Exercise aim -
Output the line that contains "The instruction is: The" and every line after it to the end of the entries, with nothing added or left out.

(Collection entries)
#####

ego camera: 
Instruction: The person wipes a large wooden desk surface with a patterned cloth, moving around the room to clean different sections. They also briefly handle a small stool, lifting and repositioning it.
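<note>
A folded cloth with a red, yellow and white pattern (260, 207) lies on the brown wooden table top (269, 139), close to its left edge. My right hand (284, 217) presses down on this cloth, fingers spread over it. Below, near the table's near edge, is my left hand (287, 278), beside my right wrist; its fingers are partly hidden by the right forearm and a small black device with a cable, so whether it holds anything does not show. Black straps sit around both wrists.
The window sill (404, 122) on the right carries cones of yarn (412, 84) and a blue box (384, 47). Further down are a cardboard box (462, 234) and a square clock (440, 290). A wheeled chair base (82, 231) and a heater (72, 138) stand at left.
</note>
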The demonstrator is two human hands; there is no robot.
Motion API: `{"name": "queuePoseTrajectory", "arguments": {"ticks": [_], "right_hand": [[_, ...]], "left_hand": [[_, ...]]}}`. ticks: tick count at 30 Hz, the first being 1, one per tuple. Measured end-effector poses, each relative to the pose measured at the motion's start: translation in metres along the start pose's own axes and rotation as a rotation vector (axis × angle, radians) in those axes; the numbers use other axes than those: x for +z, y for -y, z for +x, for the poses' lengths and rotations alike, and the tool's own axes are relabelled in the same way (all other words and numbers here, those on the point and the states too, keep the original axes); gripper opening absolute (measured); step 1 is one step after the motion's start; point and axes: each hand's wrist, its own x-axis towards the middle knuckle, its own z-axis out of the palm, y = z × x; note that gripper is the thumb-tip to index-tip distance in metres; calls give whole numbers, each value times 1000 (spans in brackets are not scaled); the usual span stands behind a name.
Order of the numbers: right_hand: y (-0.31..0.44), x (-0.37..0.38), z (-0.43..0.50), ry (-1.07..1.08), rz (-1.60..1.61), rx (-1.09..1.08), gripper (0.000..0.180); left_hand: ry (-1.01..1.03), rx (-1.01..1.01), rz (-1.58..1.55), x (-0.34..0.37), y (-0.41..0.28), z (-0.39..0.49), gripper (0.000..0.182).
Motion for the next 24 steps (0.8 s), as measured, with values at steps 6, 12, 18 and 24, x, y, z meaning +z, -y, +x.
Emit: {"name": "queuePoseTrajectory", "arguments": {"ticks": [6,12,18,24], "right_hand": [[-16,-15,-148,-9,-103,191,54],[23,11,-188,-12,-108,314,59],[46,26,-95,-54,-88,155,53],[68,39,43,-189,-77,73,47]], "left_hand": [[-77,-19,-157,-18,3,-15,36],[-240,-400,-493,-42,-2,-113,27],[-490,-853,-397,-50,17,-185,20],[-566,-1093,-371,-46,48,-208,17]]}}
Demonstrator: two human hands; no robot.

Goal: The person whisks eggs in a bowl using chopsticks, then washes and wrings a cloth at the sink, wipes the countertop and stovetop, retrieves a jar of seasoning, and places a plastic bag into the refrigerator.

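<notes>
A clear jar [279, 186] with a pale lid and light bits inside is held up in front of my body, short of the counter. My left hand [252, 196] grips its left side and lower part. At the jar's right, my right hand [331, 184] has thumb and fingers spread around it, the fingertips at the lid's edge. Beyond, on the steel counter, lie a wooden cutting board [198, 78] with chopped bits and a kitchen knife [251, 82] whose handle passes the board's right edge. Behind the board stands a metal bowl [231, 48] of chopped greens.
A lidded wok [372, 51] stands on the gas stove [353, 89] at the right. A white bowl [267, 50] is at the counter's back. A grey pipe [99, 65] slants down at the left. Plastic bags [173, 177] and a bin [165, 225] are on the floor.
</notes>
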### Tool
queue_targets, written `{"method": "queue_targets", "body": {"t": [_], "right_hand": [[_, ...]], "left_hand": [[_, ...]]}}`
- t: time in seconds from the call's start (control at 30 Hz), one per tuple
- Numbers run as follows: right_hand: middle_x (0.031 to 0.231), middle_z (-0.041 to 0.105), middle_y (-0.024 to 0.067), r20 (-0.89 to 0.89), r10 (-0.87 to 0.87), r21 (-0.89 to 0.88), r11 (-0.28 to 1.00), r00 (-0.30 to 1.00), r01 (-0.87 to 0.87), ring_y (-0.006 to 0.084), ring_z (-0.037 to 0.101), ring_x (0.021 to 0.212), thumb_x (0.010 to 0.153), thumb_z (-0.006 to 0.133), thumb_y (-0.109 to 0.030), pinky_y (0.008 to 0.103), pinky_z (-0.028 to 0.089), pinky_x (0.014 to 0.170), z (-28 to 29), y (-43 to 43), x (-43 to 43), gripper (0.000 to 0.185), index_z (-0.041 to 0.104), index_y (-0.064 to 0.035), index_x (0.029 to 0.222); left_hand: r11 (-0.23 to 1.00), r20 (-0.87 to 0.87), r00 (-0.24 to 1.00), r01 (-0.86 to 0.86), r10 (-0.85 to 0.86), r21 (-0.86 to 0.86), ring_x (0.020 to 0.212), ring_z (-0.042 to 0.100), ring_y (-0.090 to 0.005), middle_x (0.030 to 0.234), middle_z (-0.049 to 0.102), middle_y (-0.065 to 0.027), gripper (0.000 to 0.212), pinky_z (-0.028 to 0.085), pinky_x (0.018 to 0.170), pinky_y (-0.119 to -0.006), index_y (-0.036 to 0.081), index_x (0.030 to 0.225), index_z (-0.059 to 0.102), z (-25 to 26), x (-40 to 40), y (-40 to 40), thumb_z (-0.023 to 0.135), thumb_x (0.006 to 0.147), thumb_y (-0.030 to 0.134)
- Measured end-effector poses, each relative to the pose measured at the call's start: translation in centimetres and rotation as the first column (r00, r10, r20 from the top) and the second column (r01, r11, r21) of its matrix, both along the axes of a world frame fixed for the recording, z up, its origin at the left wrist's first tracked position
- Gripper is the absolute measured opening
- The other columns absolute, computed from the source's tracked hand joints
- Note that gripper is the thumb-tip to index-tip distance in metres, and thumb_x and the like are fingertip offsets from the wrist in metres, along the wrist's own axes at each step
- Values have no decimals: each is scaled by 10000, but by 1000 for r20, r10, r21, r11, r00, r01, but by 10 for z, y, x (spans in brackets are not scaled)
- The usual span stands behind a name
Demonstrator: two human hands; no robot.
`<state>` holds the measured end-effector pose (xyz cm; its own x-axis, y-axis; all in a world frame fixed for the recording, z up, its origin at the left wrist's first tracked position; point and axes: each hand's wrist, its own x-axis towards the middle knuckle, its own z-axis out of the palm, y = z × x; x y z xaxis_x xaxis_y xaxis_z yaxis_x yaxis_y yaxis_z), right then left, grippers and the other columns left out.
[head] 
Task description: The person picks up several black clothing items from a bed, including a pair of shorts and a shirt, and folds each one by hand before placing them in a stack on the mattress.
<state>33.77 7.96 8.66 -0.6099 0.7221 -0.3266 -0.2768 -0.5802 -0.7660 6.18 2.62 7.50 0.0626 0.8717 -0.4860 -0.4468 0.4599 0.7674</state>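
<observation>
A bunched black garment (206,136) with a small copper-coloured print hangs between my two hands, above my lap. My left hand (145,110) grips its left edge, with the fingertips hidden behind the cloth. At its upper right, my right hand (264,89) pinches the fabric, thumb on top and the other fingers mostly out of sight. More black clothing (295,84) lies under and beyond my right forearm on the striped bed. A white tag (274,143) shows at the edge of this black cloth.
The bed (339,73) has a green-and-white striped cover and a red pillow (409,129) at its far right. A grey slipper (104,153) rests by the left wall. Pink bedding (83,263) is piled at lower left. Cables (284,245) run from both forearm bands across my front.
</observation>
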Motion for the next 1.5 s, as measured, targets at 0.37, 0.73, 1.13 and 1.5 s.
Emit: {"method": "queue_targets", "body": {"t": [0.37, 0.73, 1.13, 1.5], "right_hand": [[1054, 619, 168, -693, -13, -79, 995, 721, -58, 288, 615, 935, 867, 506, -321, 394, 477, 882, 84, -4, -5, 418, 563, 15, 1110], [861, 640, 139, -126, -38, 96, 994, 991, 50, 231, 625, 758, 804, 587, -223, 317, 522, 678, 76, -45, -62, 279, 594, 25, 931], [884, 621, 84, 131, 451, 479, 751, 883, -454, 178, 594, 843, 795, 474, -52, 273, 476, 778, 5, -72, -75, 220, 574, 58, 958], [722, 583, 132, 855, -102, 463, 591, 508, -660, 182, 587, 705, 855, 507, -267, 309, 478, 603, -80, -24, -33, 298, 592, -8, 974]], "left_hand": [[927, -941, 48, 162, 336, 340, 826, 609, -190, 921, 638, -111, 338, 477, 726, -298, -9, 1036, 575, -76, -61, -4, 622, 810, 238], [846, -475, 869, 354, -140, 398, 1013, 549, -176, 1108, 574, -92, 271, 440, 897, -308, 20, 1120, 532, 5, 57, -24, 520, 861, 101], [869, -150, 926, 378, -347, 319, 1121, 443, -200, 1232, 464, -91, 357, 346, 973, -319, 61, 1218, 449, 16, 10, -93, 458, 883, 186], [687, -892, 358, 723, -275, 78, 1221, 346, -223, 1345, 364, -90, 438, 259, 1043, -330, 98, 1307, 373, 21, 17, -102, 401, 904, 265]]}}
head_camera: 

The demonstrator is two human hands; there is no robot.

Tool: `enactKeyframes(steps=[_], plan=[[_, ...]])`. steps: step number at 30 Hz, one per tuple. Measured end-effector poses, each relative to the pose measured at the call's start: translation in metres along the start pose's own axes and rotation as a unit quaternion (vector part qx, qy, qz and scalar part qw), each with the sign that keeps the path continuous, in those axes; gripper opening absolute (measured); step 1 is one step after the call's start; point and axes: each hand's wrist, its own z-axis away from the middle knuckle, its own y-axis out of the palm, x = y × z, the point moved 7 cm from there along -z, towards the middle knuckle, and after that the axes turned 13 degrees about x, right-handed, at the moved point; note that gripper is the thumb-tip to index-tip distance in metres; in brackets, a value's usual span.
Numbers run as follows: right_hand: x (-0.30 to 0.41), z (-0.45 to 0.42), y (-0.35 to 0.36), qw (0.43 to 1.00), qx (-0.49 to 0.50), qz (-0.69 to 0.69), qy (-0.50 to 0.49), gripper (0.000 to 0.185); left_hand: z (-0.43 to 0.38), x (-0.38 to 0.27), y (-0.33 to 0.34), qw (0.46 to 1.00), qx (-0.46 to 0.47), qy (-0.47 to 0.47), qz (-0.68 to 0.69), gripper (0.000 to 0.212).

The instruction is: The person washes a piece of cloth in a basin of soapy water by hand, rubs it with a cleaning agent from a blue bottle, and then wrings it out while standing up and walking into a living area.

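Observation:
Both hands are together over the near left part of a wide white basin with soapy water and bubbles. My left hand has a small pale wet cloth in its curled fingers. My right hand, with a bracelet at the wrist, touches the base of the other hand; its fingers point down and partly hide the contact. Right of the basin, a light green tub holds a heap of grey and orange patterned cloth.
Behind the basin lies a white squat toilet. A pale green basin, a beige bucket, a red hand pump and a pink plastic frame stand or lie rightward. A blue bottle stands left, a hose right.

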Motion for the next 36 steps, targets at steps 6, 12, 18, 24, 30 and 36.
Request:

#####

Answer for this exercise -
The instruction is: The person washes a piece of cloth in a basin of soapy water by hand, rubs it with a cleaning agent from a blue bottle, and then wrings it out while standing up and walking into a living area.

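Observation:
Both hands are together over the near left part of a wide white basin with soapy water and bubbles. My left hand has a small pale wet cloth in its curled fingers. My right hand, with a bracelet at the wrist, touches the base of the other hand; its fingers point down and partly hide the contact. Right of the basin, a light green tub holds a heap of grey and orange patterned cloth.
Behind the basin lies a white squat toilet. A pale green basin, a beige bucket, a red hand pump and a pink plastic frame stand or lie rightward. A blue bottle stands left, a hose right.
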
Motion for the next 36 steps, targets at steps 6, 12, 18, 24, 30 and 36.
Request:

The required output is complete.